If I were to try to extract a theme touched on by all the speakers it would be the emphasis of big data as a strikingly human concern. The talks were not focused on the mathematical, technological, or commercial aspects of big data and the industry surrounding it or the industries using it to drive growth. Rather, humans create data and make decisions based on data, and while we obtain significant leverage from the technological tools we use to manage our data, making sense of that data remains a distinctly human skill and a growing part of human dialogue.

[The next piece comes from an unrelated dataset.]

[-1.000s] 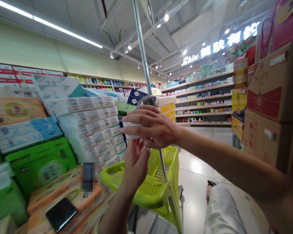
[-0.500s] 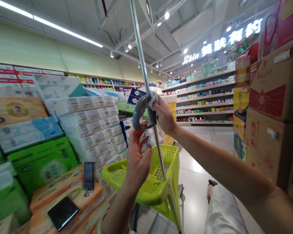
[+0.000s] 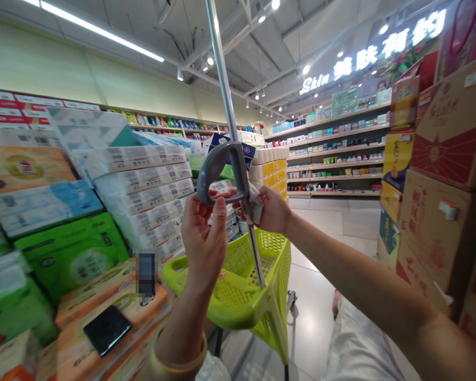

Chris Volinsky from AT&T explored data as the residue of human activity, most of it routine but some of it very precious and intimate. Riley Newman and AirBnB showed the trust we now place in algorithms and the data we feed them as they reshape decisions as simple as choosing what neighborhood to crash in for the night. Jesse St. Charles of Knewton touched on how we can use these tools to revamp as fundamental a human tradition as education - the machine learns from us, and we learn from the machine. He also touched on data empathy, the judgment outside the data that impacts how we derive meaning from it. Sean Gourley of Quid showed the consequences of the absence of data empathy from systems like HFT algorithms and Twitter propaganda bots that can far outpace humans on volume and velocity, but (so far) lack the adaptive judgment to come to the table with a viewpoint. The human element doesn’t just play a role in using big data as input - big data output requires the human touch as well. Jake Klamka and the work of Insight Data Science show that it is not sufficient to be a superb data technician - driving the dialogue requires superb data communication.